Over time, I realized that managing the index file is a chore. That’s when I switched to SQLite. SQLite is awesome! My huge datasets are now each a single SQLite file, with single table, and two columns: key/name, and binary blob containing the file. SQLite manages the “index” for me and allows easy and reliable updates to the dataset. From performance perspective: I see no noticeable difference when reading random images compared to my initial tar-container method or traditional photos-as-files method.

Additionally, there are SQLite viewers/clients supporting blobs, recognizing them as images, and able to display the image - meaning that I can still manually explore the dataset if I want to.

Now, my goal with this post is threefold:

Being no filesystem expert, am I missing something? Has the community figured out how to store millions of files on a filesystem, without slow down?
If not, I suggest to try SQLite. My experience using SQLite as a container for a dataset is extremely positive.
I am completely new to fastai library but I am immediately a huge fan. Would it be useful if it would have code supporting datasets stored in SQLite, similar to how fastai works beautifully with datasets stored as individual files?

jeremy · July 30, 2022, 9:20pm

Yes – it’s slightly clunky, but you can do this by using a random hash (or similar) for your filenames, and storing them as (e.g, if the filename is “5e37a91ec.jpg”)

5/e/3/7/5e37a91ec.jpg

That way, each of your folders will only have a few files in.
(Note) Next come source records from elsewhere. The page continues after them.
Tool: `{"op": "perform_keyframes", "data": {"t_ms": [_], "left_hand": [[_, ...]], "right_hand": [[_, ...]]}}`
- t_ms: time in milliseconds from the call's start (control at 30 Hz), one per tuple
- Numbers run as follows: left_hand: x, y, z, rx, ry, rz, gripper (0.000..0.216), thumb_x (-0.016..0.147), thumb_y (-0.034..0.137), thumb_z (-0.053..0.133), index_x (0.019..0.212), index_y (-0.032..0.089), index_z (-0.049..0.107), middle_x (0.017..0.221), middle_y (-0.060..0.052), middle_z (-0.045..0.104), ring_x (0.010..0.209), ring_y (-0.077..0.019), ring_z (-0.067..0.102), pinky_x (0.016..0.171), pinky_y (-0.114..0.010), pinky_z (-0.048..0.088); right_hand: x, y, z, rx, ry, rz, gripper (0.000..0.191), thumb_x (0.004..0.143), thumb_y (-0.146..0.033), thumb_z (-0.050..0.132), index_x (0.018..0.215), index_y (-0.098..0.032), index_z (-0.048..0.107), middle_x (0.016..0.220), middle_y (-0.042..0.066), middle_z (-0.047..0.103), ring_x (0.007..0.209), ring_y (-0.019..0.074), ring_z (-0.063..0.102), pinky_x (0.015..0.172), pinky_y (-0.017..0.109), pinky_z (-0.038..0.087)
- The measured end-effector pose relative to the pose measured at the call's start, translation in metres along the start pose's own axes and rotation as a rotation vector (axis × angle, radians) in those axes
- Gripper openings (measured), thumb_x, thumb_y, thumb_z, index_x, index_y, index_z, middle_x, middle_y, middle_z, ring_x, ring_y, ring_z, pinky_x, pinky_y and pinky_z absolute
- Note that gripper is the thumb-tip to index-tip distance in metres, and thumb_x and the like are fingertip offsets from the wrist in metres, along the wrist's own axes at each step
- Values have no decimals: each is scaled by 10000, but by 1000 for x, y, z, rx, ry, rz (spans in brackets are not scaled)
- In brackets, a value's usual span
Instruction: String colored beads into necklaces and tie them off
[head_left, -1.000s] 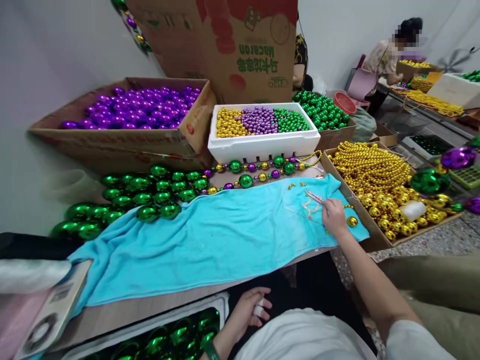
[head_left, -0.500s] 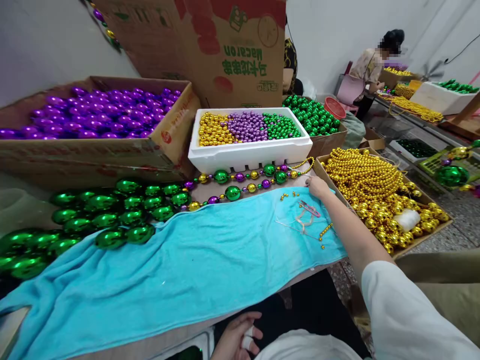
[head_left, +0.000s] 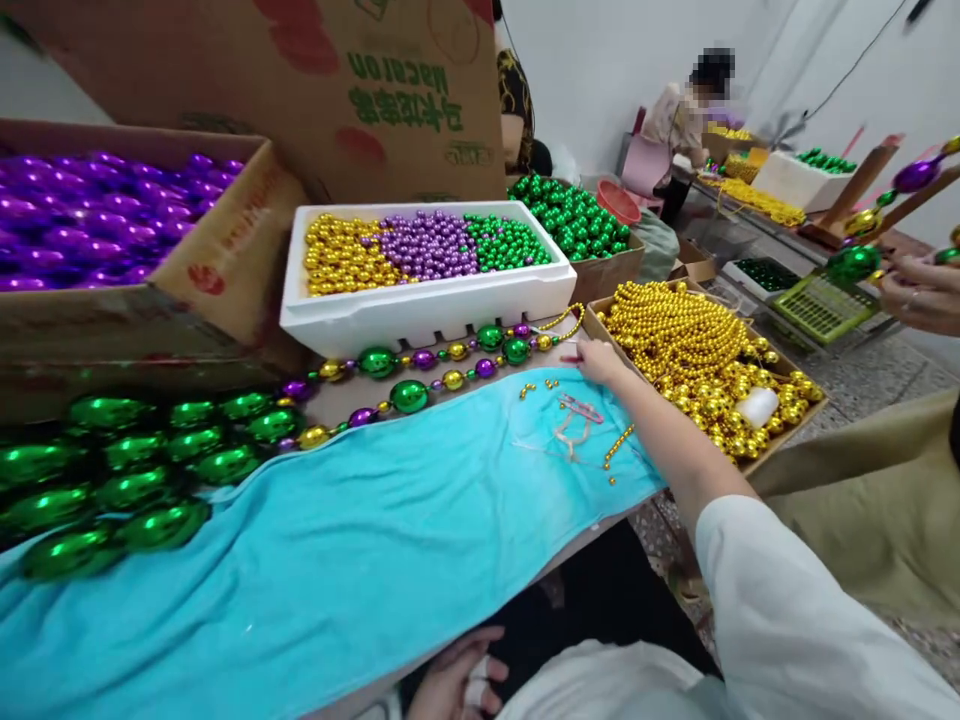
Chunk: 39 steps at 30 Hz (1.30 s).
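My right hand (head_left: 598, 362) reaches to the far edge of the turquoise towel (head_left: 360, 530), its fingers closed around a small dark red item (head_left: 571, 358) I cannot make out. Just beyond it lies the end of a garland (head_left: 409, 396) of green, purple and gold beads, with a loop of small gold beads (head_left: 576, 318). On the towel, nearer to me, are pink-handled snips (head_left: 581, 408), a pale tangled cord (head_left: 572, 438) and a short row of gold beads (head_left: 619, 446). Low by my lap, my left hand (head_left: 457, 678) rests loosely curled and empty, white tape on its fingers.
A white foam box (head_left: 427, 300) holds gold, purple and green beads. Purple beads fill a carton (head_left: 232, 225) at left; large green beads (head_left: 135, 450) lie before it. A carton of gold beads (head_left: 705, 370) stands right. Another person's hand (head_left: 926, 290) holds a garland; someone sits farther back.
The view has swung right, so the table things sit farther left. A dark red item now shows at my right fingertips. Another person's hand with a garland has come into view at right.
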<state>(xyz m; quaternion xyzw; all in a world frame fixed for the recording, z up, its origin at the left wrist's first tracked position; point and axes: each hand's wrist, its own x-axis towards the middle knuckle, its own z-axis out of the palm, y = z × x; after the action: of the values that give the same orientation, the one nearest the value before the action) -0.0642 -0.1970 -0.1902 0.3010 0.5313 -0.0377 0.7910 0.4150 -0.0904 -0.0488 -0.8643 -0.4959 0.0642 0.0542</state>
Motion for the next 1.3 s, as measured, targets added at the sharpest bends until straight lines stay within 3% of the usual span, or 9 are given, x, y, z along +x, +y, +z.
{"op": "perform_keyframes", "data": {"t_ms": [167, 333, 433, 567, 700, 867, 967, 1067, 1300], "left_hand": [[-17, 8, 11, 60, -40, -12, 566, 741, 486, 684, 1163, 138, 540, 759, -73, 675, 516, -152, 628, 406, -202, 443], [-27, 2, 18, 311, 20, 77, 473, 788, 480, 607, 1096, 121, 605, 781, -68, 668, 512, -131, 611, 423, -197, 424], [-45, 14, 31, 677, -25, 355, 340, 862, 387, 529, 1039, 147, 693, 871, -89, 705, 681, -154, 668, 596, -239, 522], [-71, 52, 44, 940, 2, 735, 348, 931, 312, 435, 1115, 181, 699, 996, -88, 731, 915, -178, 686, 848, -296, 545], [-77, 79, 37, 1061, 202, 1037, 333, 959, 275, 419, 1140, 183, 682, 1014, -70, 731, 917, -164, 687, 868, -292, 542], [-65, 81, 21, 1280, 525, 1351, 308, 941, 207, 468, 1195, 167, 638, 1143, -100, 690, 1113, -218, 627, 971, -358, 489], [-57, 76, 18, 1421, 642, 1359, 399, 922, 265, 532, 1306, 159, 560, 1330, -144, 584, 1338, -306, 457, 1050, -448, 419], [-49, 73, 19, 1501, 740, 1315, 493, 911, 352, 561, 1364, 164, 511, 1420, -172, 499, 1406, -361, 349, 1074, -503, 366], [-30, 69, 5, 1513, 852, 1271, 497, 921, 437, 528, 1315, 138, 564, 1405, -196, 508, 1370, -395, 377, 1086, -538, 306]], "right_hand": [[-32, 21, -10, 197, 180, 123, 272, 931, -250, 463, 1159, -146, 570, 1109, 112, 661, 981, 212, 601, 834, 322, 458], [-89, 45, 20, 311, 110, 198, 150, 820, -265, 611, 902, -142, 634, 760, 23, 663, 659, 143, 571, 611, 238, 421], [-113, 48, 40, 317, 112, 215, 134, 811, -255, 611, 872, -141, 645, 751, 37, 650, 678, 159, 572, 620, 248, 422], [-128, 44, 43, 279, 220, 177, 197, 843, -198, 545, 996, -119, 641, 1043, 155, 634, 973, 261, 565, 818, 344, 439], [-142, 39, 35, 291, 284, 97, 199, 882, -212, 485, 974, -136, 645, 1040, 159, 617, 981, 271, 551, 866, 372, 430], [-177, 29, 41, 363, 316, -11, 203, 904, -259, 467, 934, -161, 642, 959, 120, 644, 885, 235, 585, 813, 341, 454], [-203, 16, 53, 408, 320, -75, 195, 914, -263, 463, 905, -176, 637, 907, 99, 666, 869, 217, 606, 809, 321, 468], [-226, 5, 65, 435, 318, -121, 201, 929, -263, 454, 894, -192, 639, 889, 85, 681, 865, 206, 626, 800, 308, 483], [-251, 4, 76, 445, 359, -102, 222, 945, -257, 434, 901, -199, 644, 871, 82, 690, 843, 207, 640, 784, 320, 496]]}}
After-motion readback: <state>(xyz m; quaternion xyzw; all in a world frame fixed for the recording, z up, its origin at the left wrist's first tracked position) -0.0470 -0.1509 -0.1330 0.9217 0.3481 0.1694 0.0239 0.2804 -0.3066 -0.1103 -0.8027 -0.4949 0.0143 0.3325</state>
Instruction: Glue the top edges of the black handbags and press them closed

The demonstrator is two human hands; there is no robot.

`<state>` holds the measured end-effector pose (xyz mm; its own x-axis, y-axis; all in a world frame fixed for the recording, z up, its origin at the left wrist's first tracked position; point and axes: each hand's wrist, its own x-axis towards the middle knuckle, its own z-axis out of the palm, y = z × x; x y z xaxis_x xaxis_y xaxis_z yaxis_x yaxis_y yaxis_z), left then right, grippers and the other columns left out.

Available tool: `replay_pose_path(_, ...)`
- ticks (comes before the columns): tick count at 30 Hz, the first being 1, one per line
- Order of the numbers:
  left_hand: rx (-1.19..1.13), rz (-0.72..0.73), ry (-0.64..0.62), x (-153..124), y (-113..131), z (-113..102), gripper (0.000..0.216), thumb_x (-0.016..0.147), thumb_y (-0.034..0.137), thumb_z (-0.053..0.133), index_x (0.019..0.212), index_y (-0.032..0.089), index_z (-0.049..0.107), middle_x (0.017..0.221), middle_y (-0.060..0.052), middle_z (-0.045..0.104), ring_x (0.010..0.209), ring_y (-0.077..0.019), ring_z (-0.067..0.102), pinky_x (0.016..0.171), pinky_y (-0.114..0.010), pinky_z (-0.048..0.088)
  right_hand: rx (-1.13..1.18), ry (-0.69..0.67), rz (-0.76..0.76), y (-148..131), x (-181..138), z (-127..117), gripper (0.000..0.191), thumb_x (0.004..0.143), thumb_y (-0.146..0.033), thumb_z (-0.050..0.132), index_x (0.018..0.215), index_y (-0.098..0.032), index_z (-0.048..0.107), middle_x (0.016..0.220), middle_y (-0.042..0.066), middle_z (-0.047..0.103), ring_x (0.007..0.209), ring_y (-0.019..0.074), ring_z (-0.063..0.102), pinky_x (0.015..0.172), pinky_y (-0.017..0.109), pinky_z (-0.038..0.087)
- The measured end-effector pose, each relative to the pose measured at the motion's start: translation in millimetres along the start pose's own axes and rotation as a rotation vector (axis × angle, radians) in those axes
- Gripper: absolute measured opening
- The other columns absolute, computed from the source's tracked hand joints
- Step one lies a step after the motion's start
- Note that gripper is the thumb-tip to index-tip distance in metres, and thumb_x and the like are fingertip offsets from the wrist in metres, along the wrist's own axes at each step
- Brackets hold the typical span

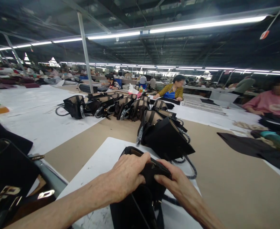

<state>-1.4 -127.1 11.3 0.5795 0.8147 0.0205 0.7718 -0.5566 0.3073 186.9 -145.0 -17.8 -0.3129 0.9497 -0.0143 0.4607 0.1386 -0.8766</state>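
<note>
A black handbag (pixel 125 206) stands on a white board (pixel 94 168) right in front of me. My left hand (pixel 128 173) is closed over the bag's top edge, thumb on the near face and fingers reaching over the rim. On the right side of the same edge, my right hand (pixel 172 176) pinches the rim between thumb and fingers. Metal fittings show low on the bag's right side, and a dark handle runs out to the right beneath my right hand. The bag's inside is mostly hidden by my hands.
Just beyond, a black bag (pixel 168 138) leans among others; a row of similar bags (pixel 104 105) runs back left. More bags with gold clasps (pixel 8 165) crowd the left. Dark fabric pieces (pixel 242 144) lie right. A bottle (pixel 0 107) stands far left. Co-workers sit across the table.
</note>
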Motion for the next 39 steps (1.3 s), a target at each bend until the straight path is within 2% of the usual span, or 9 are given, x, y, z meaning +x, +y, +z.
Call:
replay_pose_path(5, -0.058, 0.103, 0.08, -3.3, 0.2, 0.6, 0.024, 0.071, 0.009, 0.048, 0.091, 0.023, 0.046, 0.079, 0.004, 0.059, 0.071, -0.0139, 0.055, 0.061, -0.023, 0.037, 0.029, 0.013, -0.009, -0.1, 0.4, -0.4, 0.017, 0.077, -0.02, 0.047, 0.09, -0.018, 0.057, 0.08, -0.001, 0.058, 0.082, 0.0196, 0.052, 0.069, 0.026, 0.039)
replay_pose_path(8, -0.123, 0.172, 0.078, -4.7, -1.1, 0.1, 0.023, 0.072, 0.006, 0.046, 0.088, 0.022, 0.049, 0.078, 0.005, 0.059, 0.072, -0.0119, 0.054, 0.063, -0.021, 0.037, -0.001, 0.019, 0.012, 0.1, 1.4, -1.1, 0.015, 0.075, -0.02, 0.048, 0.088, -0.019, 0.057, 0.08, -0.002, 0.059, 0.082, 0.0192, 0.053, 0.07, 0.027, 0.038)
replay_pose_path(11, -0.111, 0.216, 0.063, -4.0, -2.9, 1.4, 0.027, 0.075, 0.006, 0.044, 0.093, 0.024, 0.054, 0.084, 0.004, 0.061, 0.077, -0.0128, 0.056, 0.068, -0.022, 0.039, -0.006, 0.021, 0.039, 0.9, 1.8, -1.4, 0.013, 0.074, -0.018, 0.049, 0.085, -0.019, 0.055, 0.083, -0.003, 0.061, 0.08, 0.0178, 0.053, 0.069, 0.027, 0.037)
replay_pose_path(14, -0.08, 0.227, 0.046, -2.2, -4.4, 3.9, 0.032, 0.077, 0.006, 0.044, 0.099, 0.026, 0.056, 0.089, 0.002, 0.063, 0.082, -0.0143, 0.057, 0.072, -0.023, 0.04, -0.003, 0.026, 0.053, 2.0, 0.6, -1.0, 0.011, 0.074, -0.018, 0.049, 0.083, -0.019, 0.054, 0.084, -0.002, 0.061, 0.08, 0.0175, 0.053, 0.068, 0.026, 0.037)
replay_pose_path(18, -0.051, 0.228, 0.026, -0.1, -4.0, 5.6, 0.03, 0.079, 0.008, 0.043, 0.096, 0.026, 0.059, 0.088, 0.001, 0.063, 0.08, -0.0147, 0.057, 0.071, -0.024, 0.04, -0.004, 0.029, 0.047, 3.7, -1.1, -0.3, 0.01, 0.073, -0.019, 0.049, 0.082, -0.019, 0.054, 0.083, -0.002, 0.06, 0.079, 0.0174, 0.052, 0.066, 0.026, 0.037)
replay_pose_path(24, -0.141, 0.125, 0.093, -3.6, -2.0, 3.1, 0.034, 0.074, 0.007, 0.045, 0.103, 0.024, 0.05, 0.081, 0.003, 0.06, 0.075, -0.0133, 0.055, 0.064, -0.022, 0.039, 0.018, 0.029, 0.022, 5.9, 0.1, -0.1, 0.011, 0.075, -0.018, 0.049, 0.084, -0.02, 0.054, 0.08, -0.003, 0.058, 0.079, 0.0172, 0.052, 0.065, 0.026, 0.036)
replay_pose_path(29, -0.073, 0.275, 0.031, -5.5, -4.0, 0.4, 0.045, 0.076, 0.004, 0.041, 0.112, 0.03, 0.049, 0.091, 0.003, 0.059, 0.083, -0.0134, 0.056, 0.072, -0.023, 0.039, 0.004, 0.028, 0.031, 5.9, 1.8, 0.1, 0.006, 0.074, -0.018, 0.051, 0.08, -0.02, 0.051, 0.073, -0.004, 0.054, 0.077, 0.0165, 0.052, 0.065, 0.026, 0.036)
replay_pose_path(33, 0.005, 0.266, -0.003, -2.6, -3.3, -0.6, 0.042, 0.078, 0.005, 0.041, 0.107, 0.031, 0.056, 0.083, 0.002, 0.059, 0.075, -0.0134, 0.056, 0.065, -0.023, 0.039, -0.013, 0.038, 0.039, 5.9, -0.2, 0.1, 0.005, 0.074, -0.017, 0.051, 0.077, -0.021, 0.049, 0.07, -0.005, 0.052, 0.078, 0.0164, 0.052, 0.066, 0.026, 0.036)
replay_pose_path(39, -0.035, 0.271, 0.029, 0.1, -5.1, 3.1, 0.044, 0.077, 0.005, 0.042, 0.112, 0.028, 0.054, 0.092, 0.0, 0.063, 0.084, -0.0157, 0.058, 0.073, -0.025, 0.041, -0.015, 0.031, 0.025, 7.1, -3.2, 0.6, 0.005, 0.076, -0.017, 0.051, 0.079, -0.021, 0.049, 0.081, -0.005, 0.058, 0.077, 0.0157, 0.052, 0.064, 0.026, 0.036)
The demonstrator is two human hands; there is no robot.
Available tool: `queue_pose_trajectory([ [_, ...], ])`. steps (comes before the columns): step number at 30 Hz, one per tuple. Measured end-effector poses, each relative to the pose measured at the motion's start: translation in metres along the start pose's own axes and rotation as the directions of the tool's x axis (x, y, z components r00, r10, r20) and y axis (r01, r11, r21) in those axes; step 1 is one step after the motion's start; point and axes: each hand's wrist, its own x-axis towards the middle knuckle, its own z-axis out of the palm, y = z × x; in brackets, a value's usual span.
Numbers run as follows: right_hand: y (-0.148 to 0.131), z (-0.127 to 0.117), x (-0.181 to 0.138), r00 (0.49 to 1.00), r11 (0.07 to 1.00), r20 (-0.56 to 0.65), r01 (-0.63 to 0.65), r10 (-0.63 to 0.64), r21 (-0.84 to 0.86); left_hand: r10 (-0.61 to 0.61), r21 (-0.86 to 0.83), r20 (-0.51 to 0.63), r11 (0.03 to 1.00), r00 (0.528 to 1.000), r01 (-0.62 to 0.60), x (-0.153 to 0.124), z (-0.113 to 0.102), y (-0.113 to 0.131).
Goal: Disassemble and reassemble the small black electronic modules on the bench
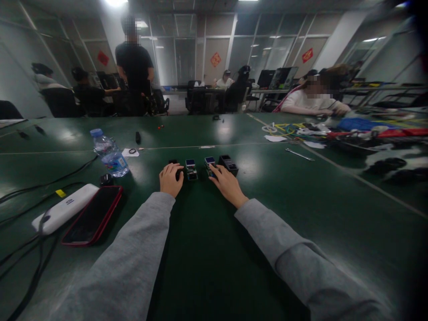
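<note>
Several small boxy modules stand in a row on the green table. My left hand (pixel 171 179) is curled over the leftmost black module (pixel 174 162), gripping it. Just to its right stands a module with a blue top (pixel 191 169), untouched. My right hand (pixel 228 183) lies with its fingers closed on a second blue-topped module (pixel 210 164). A dark open-topped module (pixel 228 164) sits at the right end of the row, beside my right hand. Both arms are in grey sleeves.
A water bottle (pixel 109 154) lies left of the row. A red-cased phone (pixel 94 215), a white power bank (pixel 65 208) and black cables (pixel 40 185) occupy the near left. Wires and tools (pixel 301 131) clutter the right side. Other people sit and stand at the far tables.
</note>
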Motion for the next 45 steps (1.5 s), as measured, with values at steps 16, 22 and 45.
queue_pose_trajectory([
  [16, -0.002, -0.006, -0.001, 1.000, 0.994, -0.026, 0.004, -0.001, 0.108, 0.203, 0.126, 0.126, 0.968, 0.971, -0.219, -0.004, -0.005, 0.014],
  [22, -0.001, -0.006, 0.000, 0.999, 0.989, -0.006, 0.040, -0.040, 0.141, 0.199, 0.113, 0.131, 0.970, 0.971, -0.214, -0.004, -0.003, 0.015],
  [45, -0.002, -0.007, 0.000, 0.998, 0.983, -0.014, 0.057, -0.056, 0.175, 0.210, 0.101, 0.141, 0.969, 0.968, -0.225, -0.006, -0.004, 0.018],
])
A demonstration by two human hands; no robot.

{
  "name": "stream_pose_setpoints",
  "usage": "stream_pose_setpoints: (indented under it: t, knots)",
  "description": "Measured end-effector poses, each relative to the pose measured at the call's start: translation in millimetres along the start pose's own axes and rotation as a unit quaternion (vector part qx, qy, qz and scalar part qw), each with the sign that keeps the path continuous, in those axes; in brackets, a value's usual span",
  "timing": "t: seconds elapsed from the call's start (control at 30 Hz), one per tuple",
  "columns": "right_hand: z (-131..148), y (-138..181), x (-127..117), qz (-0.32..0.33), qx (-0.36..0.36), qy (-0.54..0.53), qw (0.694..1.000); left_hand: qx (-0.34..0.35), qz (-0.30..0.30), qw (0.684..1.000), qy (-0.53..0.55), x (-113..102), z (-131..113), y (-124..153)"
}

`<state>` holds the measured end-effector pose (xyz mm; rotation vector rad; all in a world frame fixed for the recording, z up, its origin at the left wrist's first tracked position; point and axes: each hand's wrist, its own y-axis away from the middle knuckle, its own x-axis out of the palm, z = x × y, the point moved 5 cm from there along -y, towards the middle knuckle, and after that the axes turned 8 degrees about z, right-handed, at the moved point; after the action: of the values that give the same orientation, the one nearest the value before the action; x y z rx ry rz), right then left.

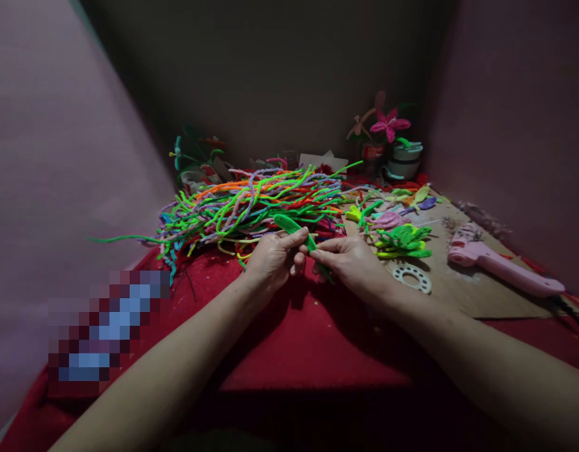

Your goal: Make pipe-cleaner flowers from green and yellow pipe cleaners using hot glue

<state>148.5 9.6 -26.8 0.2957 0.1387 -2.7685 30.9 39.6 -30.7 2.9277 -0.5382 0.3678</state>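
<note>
Left hand (270, 254): pinches a green fuzzy strip (289, 225) between thumb and fingers.
Right hand (352, 260): grips the same strip lower down, just beside the left hand.
Green fuzzy strip: slants between both hands, before the multicoloured stem pile (251, 201).
Board (463, 295): bears a pink corded tool (505, 267) and white holed ring (398, 274).
</note>
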Motion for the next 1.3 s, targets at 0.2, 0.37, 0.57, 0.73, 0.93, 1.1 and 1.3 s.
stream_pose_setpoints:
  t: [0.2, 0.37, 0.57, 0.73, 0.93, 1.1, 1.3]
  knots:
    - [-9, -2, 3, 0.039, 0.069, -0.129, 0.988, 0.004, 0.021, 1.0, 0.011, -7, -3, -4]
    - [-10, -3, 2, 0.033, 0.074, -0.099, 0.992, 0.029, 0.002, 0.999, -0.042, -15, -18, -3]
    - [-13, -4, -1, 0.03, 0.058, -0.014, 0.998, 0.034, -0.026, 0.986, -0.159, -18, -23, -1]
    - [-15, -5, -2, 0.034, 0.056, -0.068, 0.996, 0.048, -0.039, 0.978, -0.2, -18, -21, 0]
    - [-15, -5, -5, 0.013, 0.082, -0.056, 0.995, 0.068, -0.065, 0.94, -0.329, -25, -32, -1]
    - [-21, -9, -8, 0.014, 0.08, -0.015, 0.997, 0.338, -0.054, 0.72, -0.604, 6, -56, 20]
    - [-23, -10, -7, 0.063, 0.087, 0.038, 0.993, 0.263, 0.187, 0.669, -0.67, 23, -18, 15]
You could also consider the HDF5 file format. Having said that, your SQLite approach is just fine.

I am completely new to fastai library but I am immediately a huge fan. Would it be useful if it would have code supporting datasets stored in SQLite, similar to how fastai works beautifully with datasets stored as individual files?

Yes definitely! Especially if you can just use the python stdlib or avoid adding large new dependencies.

marcemile · August 7, 2022, 3:19pm

You can have a look at the TFRecord format. It’s storing data in the protobuf format so you get super fast deserialization. Not sure how well it’s supported by fastai. It’s generally used in the Tensorflow/JAX/Keras world.
An advantage over single files is that you’ll have faster read perf.

dzmitry_p · August 8, 2022, 8:27pm

@marcemile I did look at TFRecord and it’s great when data is pre-shuffled. I can then train off spinning/hard-drive because IOPS are not a problem anymore given that I can read the dataset continuously.

For my use-cases the data is usually visual/images and I keep it compressed as PNGs, not as bitmaps/matrices. Last time I looked at TFRecord and HD5 both didn’t work well with non-uniformly shaped data (such as binary image blobs). Do you know if this changed or if I am missing something?

marcemile · August 9, 2022, 6:39am

I don’t understand why “non-uniformly shaped data” would be an issue. If you still have the source, I would like to have a look at it.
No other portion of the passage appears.